--- ASSIGNMENT ---
Word for word, repeat all of the entries below.

══ SOURCE MATERIAL ══

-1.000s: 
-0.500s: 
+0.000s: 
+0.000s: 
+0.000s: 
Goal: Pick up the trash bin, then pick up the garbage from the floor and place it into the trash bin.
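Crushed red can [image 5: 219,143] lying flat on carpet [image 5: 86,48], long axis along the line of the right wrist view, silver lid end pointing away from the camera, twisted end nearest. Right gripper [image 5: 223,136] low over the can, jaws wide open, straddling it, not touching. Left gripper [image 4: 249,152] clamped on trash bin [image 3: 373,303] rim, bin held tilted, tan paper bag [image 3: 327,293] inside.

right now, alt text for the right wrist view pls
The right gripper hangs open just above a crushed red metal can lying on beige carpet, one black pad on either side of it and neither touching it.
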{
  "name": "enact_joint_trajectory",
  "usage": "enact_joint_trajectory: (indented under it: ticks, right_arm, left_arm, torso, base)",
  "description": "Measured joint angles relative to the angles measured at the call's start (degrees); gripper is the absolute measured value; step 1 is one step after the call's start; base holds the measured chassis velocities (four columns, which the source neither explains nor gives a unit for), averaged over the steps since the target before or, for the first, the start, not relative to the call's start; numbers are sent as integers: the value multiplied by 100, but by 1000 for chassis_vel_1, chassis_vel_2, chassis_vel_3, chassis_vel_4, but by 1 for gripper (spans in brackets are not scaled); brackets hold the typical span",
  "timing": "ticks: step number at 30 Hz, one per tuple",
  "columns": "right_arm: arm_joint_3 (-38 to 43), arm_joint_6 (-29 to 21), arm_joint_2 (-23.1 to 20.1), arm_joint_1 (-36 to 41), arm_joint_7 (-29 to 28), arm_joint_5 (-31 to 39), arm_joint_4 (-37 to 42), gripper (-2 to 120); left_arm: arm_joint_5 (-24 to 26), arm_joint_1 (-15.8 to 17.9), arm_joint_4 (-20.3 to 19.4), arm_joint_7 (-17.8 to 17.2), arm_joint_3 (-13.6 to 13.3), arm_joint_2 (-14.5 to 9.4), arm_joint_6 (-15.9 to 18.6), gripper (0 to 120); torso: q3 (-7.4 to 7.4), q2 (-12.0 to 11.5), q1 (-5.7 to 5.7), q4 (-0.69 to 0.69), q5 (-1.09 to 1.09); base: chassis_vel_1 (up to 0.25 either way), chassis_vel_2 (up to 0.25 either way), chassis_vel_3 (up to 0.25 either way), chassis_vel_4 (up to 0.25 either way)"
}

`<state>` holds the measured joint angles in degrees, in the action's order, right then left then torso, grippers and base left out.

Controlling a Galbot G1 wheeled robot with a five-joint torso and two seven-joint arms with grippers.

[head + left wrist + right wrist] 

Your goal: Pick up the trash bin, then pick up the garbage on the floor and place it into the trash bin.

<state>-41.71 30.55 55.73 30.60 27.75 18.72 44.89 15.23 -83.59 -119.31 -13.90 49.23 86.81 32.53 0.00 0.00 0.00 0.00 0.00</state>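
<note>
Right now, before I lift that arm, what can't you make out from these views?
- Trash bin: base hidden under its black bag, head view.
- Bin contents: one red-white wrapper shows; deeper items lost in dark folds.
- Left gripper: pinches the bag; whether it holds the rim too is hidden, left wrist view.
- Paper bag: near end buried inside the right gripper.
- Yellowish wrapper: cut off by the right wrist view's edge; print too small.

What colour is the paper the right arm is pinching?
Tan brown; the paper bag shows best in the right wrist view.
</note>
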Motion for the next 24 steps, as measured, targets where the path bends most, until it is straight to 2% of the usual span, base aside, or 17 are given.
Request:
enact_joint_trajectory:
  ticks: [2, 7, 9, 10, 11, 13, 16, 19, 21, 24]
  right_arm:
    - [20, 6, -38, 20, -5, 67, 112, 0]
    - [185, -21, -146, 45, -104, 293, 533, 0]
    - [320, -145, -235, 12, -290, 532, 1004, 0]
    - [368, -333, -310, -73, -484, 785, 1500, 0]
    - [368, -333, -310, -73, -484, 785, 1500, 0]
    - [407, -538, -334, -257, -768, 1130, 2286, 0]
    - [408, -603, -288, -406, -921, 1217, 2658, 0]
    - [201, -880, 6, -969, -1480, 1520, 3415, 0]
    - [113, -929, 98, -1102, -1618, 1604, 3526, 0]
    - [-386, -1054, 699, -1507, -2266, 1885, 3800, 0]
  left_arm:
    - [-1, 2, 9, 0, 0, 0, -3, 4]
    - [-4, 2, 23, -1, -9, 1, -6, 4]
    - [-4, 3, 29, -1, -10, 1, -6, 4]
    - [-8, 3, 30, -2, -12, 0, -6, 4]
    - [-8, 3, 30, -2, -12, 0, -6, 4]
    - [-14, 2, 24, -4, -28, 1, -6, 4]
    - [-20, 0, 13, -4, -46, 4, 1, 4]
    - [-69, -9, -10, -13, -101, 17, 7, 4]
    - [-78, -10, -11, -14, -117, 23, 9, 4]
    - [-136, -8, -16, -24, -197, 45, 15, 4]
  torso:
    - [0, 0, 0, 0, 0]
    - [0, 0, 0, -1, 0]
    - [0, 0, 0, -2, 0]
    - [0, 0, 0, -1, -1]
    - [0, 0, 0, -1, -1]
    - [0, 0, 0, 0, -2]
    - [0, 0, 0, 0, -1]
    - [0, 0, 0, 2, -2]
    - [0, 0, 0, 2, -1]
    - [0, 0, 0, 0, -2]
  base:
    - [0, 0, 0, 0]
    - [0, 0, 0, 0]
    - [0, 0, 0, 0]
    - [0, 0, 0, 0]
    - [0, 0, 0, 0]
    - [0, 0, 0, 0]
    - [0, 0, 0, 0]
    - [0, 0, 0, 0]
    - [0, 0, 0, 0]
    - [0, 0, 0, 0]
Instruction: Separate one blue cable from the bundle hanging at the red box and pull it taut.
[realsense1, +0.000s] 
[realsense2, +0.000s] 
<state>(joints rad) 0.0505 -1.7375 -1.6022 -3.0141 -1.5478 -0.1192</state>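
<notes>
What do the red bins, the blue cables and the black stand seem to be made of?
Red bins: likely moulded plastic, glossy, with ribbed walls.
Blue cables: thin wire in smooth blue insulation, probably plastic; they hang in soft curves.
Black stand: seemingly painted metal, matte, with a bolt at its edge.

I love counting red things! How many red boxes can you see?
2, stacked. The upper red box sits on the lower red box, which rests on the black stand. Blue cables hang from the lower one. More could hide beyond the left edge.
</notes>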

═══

--- TASK RESPONSE ---
-1.000s: 
-0.500s: 
+0.000s: 
+0.000s: 
+0.000s: 
Goal: Pick up the trash bin, then pick up the garbage from the floor and place it into the trash bin.
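Crushed red can [image 5: 219,143] lying flat on carpet [image 5: 86,48], long axis along the line of the right wrist view, silver lid end pointing away from the camera, twisted end nearest. Right gripper [image 5: 223,136] low over the can, jaws wide open, straddling it, not touching. Left gripper [image 4: 249,152] clamped on trash bin [image 3: 373,303] rim, bin held tilted, tan paper bag [image 3: 327,293] inside.

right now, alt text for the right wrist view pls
The right gripper hangs open just above a crushed red metal can lying on beige carpet, one black pad on either side of it and neither touching it.
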{
  "name": "enact_joint_trajectory",
  "usage": "enact_joint_trajectory: (indented under it: ticks, right_arm, left_arm, torso, base)",
  "description": "Measured joint angles relative to the angles measured at the call's start (degrees); gripper is the absolute measured value; step 1 is one step after the call's start; base holds the measured chassis velocities (four columns, which the source neither explains nor gives a unit for), averaged over the steps since the target before or, for the first, the start, not relative to the call's start; numbers are sent as integers: the value multiplied by 100, but by 1000 for chassis_vel_1, chassis_vel_2, chassis_vel_3, chassis_vel_4, but by 1 for gripper (spans in brackets are not scaled); brackets hold the typical span",
  "timing": "ticks: step number at 30 Hz, one per tuple",
  "columns": "right_arm: arm_joint_3 (-38 to 43), arm_joint_6 (-29 to 21), arm_joint_2 (-23.1 to 20.1), arm_joint_1 (-36 to 41), arm_joint_7 (-29 to 28), arm_joint_5 (-31 to 39), arm_joint_4 (-37 to 42), gripper (-2 to 120); left_arm: arm_joint_5 (-24 to 26), arm_joint_1 (-15.8 to 17.9), arm_joint_4 (-20.3 to 19.4), arm_joint_7 (-17.8 to 17.2), arm_joint_3 (-13.6 to 13.3), arm_joint_2 (-14.5 to 9.4), arm_joint_6 (-15.9 to 18.6), gripper (0 to 120); torso: q3 (-7.4 to 7.4), q2 (-12.0 to 11.5), q1 (-5.7 to 5.7), q4 (-0.69 to 0.69), q5 (-1.09 to 1.09); base: chassis_vel_1 (up to 0.25 either way), chassis_vel_2 (up to 0.25 either way), chassis_vel_3 (up to 0.25 either way), chassis_vel_4 (up to 0.25 either way)"
}

`<state>` holds the measured joint angles in degrees, in the action's order, right then left then torso, grippers and base left out.

Controlling a Galbot G1 wheeled robot with a five-joint torso and two seven-joint arms with grippers.

[head + left wrist + right wrist] 

Your goal: Pick up the trash bin, then pick up the garbage on the floor and place it into the trash bin.

<state>-41.71 30.55 55.73 30.60 27.75 18.72 44.89 15.23 -83.59 -119.31 -13.90 49.23 86.81 32.53 0.00 0.00 0.00 0.00 0.00</state>
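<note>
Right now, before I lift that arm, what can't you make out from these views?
- Trash bin: base hidden under its black bag, head view.
- Bin contents: one red-white wrapper shows; deeper items lost in dark folds.
- Left gripper: pinches the bag; whether it holds the rim too is hidden, left wrist view.
- Paper bag: near end buried inside the right gripper.
- Yellowish wrapper: cut off by the right wrist view's edge; print too small.

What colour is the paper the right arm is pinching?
Tan brown; the paper bag shows best in the right wrist view.
</note>
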Motion for the next 24 steps, as measured, targets where the path bends most, until it is straight to 2% of the usual span, base aside, or 17 are given.
Request:
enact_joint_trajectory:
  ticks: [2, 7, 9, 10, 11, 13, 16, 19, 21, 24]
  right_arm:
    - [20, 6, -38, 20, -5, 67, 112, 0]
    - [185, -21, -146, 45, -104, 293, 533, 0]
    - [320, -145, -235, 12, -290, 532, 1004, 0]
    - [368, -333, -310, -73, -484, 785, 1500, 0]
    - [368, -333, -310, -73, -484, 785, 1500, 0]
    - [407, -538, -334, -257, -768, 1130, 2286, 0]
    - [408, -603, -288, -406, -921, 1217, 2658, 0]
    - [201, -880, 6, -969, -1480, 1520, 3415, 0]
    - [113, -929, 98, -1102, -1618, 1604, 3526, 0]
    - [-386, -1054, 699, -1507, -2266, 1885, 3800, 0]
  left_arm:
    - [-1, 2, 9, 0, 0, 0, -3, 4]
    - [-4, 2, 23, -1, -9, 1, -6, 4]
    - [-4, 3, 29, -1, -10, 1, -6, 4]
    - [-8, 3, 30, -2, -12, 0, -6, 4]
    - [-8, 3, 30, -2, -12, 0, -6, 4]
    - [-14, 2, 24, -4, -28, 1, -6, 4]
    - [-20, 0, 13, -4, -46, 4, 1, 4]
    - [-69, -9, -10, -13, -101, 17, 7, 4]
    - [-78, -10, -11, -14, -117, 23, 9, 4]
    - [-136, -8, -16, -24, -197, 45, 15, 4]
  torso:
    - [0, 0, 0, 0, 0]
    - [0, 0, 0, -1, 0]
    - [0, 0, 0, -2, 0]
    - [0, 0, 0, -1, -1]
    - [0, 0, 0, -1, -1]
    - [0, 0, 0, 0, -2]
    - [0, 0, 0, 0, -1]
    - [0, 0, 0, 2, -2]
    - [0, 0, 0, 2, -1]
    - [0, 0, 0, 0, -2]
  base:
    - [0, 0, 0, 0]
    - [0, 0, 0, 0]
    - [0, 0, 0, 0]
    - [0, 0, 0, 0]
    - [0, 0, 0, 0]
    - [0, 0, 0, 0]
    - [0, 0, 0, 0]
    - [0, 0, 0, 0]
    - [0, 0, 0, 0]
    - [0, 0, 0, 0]
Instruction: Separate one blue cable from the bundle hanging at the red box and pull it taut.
[realsense1, +0.000s] 
[realsense2, +0.000s] 
<state>(joints rad) 0.0505 -1.7375 -1.6022 -3.0141 -1.5478 -0.1192</state>
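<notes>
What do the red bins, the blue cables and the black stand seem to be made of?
Red bins: likely moulded plastic, glossy, with ribbed walls.
Blue cables: thin wire in smooth blue insulation, probably plastic; they hang in soft curves.
Black stand: seemingly painted metal, matte, with a bolt at its edge.

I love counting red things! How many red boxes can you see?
2, stacked. The upper red box sits on the lower red box, which rests on the black stand. Blue cables hang from the lower one. More could hide beyond the left edge.
</notes>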

No additional lines are needed for this answer.